▸ WHAT TO PRODUCE
Starting with the line that contains "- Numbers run" and stopping after the line that contains "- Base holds", return each line below exactly as written, with no others.

▸ RECORDS PROVIDED
○ ○ ○ ○ ○

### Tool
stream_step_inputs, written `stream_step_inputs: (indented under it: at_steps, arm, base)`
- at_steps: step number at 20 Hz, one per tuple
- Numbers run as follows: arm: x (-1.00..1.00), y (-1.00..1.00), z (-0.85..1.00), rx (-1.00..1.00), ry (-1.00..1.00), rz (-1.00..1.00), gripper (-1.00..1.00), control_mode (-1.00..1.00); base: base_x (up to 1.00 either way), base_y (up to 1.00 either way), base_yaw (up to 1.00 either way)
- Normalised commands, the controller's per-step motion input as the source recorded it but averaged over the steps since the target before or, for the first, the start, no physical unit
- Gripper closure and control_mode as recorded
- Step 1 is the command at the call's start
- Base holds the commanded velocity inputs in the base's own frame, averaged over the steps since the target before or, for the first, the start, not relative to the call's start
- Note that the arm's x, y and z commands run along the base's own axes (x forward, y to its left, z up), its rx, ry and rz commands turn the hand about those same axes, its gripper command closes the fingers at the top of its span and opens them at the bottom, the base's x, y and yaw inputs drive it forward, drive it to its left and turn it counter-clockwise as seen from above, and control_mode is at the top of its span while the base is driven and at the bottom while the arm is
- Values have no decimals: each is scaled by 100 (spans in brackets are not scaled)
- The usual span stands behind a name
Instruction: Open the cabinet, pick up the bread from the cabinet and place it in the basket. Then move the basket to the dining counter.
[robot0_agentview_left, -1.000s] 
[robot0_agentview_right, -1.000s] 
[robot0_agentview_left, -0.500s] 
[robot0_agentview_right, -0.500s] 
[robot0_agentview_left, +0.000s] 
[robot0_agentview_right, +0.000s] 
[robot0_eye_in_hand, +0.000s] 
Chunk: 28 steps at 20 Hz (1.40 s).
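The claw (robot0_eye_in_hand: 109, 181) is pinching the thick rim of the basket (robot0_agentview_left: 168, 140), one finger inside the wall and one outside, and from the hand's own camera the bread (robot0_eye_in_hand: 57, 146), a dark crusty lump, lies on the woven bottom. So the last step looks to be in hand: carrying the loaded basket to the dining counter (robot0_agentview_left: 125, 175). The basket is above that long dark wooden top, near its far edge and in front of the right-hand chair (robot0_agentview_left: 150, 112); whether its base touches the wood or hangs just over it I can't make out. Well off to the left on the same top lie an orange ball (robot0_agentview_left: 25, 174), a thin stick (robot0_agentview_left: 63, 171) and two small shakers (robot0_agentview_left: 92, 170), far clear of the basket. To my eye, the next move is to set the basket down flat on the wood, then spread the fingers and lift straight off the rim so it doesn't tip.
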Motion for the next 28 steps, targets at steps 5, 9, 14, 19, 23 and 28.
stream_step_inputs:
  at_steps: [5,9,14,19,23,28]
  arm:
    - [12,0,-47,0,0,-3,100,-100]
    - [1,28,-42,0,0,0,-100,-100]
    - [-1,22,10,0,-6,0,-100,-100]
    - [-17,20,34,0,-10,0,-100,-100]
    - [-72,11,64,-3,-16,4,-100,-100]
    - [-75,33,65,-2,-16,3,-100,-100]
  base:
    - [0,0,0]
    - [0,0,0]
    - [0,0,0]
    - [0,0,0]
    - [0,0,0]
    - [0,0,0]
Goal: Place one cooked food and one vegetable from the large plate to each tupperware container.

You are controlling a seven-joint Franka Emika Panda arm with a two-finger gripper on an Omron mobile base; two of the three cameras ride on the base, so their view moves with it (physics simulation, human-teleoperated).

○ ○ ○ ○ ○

▸ FINAL ANSWER
- Numbers run as follows: arm: x (-1.00..1.00), y (-1.00..1.00), z (-0.85..1.00), rx (-1.00..1.00), ry (-1.00..1.00), rz (-1.00..1.00), gripper (-1.00..1.00), control_mode (-1.00..1.00); base: base_x (up to 1.00 either way), base_y (up to 1.00 either way), base_yaw (up to 1.00 either way)
- Normalised commands, the controller's per-step motion input as the source recorded it but averaged over the steps since the target before or, for the first, the start, no physical unit
- Gripper closure and control_mode as recorded
- Step 1 is the command at the call's start
- Base holds the commanded velocity inputs in the base's own frame, averaged over the steps since the target before or, for the first, the start, not relative to the call's start

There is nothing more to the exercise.